§ **Task statement**: Of the material below, only the lines from the line containing "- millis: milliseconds" down to the line containing "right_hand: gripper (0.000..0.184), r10" belong in the answer, written out exactly.

▶

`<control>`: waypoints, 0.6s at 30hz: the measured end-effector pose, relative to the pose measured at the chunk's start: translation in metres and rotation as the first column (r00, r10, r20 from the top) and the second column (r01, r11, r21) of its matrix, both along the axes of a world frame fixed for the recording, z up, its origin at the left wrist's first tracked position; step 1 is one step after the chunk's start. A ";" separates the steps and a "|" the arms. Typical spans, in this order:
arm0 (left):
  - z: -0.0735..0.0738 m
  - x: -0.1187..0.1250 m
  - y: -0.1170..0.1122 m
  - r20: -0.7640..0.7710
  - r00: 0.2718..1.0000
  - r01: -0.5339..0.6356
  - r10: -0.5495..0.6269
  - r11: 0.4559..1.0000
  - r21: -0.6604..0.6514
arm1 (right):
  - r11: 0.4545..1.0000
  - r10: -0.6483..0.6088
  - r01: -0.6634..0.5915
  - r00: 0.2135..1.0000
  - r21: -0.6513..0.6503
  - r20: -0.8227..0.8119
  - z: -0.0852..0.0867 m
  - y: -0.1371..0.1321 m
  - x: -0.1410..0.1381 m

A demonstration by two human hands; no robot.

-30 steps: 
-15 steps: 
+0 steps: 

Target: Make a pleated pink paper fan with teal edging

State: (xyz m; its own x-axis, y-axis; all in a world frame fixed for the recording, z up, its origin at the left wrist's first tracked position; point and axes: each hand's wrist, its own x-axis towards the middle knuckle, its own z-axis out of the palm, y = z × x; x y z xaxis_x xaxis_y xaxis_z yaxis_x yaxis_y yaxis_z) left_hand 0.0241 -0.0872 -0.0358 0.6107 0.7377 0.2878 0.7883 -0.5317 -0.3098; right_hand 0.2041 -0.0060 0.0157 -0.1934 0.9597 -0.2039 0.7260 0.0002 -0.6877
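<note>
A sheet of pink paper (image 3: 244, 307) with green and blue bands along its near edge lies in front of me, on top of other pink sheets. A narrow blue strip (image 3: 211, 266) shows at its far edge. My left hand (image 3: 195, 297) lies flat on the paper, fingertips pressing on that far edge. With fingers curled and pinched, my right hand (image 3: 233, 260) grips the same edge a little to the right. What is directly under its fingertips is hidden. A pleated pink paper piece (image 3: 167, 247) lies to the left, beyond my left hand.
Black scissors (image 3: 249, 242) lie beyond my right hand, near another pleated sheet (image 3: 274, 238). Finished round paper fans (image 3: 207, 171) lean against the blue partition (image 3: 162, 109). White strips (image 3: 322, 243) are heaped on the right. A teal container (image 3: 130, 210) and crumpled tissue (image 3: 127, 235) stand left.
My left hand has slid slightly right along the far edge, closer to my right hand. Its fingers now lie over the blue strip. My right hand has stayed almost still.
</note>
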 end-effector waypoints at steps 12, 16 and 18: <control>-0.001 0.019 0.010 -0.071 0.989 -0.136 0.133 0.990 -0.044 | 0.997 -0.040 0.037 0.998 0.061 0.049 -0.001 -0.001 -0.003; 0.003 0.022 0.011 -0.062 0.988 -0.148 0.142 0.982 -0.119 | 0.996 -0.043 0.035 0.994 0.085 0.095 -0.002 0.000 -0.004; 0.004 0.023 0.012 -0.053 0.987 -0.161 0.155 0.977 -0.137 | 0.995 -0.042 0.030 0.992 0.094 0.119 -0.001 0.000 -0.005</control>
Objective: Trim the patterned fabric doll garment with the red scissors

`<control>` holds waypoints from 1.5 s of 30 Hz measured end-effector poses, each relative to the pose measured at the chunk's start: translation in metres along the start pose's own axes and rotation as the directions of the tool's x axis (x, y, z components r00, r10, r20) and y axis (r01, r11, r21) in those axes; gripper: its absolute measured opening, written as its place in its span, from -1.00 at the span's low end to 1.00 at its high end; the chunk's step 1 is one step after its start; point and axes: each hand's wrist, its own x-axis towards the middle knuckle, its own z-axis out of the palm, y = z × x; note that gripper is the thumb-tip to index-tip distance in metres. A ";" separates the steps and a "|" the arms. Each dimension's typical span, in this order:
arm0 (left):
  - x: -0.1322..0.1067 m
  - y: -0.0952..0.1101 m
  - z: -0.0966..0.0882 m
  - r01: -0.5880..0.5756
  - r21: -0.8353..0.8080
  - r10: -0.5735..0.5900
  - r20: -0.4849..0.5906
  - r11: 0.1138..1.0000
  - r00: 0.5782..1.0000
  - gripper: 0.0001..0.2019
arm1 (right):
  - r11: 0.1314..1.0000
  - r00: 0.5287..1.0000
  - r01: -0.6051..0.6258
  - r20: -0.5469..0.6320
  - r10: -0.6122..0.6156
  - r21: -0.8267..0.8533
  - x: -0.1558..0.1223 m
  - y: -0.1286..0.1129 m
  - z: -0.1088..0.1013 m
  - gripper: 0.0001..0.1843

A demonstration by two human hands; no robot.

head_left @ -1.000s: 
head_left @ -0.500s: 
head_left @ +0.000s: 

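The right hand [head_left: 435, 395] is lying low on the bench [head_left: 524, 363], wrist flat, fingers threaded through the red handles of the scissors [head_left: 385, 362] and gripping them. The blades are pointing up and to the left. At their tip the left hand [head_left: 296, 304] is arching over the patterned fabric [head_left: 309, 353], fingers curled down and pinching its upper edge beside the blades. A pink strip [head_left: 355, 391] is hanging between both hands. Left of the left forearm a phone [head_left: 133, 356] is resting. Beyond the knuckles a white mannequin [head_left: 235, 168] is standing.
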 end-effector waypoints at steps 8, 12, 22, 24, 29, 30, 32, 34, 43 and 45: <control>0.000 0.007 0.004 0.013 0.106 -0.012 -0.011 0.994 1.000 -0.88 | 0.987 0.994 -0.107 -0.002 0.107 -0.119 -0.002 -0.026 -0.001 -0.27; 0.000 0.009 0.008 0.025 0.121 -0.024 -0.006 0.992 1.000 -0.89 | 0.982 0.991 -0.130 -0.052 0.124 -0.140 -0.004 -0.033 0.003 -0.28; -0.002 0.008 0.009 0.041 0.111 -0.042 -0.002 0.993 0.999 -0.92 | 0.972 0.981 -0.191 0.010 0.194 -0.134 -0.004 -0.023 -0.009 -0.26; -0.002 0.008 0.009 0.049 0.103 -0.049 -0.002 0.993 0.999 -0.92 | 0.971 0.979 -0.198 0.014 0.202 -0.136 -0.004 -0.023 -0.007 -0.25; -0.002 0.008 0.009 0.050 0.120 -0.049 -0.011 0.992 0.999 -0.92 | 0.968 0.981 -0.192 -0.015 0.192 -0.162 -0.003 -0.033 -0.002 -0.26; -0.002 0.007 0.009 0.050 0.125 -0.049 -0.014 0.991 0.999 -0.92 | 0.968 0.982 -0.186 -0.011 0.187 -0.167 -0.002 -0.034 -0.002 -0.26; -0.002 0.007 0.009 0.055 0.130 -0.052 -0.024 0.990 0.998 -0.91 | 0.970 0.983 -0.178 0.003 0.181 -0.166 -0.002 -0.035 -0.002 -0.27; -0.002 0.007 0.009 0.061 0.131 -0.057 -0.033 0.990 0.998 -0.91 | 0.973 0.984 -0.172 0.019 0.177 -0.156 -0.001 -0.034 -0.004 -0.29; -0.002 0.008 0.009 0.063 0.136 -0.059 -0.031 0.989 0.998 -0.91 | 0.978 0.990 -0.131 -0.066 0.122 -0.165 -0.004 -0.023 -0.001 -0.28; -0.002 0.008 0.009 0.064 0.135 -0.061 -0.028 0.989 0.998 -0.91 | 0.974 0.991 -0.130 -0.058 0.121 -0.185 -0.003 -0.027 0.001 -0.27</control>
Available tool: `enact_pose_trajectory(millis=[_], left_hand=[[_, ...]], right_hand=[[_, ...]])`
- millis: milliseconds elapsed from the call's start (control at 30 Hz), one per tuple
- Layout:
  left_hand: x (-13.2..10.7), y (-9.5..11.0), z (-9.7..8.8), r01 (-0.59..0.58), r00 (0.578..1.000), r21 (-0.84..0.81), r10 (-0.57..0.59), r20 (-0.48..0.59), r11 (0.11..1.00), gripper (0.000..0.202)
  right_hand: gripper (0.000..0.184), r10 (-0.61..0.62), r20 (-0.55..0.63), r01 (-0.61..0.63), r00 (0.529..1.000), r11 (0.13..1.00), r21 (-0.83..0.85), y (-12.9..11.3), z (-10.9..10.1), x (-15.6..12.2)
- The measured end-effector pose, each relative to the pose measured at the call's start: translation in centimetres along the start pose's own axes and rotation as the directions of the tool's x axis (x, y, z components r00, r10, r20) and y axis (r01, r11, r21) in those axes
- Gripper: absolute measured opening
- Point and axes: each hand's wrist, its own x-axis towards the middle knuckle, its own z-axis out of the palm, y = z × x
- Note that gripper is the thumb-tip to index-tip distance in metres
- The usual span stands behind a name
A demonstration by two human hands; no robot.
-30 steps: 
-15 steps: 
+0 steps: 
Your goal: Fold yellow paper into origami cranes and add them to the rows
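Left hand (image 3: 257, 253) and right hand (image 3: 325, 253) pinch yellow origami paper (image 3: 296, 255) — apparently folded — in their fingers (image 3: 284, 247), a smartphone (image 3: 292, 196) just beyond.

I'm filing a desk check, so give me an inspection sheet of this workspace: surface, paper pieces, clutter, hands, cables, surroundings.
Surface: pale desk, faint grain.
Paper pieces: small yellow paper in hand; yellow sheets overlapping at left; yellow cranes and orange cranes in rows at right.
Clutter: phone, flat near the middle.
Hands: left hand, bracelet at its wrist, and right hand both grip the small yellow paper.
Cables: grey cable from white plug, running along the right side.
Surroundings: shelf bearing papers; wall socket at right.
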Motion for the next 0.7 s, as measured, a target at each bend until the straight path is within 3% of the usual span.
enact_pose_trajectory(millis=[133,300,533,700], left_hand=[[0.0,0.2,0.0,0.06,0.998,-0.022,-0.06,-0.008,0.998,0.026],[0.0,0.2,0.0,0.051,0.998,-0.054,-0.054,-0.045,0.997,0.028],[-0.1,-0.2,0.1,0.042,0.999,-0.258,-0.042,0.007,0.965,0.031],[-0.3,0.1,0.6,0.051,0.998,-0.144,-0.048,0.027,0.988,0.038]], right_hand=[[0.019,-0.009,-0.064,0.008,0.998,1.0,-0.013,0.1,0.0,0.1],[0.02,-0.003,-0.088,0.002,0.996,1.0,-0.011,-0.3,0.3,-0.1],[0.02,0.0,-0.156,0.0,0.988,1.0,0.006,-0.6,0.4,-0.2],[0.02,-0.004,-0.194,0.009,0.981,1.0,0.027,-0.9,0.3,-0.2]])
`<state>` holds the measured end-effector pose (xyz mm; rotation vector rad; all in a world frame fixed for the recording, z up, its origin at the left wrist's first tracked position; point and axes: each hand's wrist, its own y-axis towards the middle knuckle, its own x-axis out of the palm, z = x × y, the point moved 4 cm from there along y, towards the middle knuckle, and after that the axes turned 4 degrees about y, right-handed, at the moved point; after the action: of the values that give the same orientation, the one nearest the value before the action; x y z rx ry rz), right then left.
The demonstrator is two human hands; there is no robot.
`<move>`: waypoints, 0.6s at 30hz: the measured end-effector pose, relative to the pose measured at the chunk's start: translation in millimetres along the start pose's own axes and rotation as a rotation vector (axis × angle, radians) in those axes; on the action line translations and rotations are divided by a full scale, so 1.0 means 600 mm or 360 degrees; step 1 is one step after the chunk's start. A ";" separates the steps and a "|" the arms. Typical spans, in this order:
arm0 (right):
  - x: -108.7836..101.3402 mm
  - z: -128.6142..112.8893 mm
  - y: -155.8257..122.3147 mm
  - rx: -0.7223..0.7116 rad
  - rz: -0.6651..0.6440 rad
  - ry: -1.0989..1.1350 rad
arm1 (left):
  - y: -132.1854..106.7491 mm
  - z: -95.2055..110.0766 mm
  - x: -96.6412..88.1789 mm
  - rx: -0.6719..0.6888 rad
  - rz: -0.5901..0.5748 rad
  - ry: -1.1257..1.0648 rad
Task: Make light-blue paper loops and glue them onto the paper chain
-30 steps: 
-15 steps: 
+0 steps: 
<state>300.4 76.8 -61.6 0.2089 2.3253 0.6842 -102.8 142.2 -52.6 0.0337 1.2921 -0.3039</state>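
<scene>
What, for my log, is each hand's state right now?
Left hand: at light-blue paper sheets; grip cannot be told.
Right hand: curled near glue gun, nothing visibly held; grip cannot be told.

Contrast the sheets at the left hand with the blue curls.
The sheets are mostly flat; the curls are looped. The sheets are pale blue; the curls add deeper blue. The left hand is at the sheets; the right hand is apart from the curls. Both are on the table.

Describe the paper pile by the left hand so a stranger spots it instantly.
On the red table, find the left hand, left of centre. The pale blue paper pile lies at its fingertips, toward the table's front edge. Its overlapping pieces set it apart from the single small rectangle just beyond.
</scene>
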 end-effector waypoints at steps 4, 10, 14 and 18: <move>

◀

§ **Written response**:
- millis: milliseconds elapsed from the call's start (control at 30 Hz), one per tuple
- Layout:
  left_hand: x (-13.2..10.7), y (-9.5..11.0), z (-9.7..8.8), r01 (-0.59..0.58), r00 (0.578..1.000), r21 (-0.84..0.81), r10 (-0.57..0.59), r20 (-0.48..0.59), r11 (0.11..1.00), gripper (0.000..0.202)
  right_hand: gripper (0.000..0.184), r10 (-0.61..0.62), r20 (-0.55..0.63), r01 (-0.61..0.63), r00 (0.529..1.000), r11 (0.13..1.00), r21 (-0.83..0.85), y (-12.9..11.3), z (-10.9..10.1), x (-15.6..12.2)

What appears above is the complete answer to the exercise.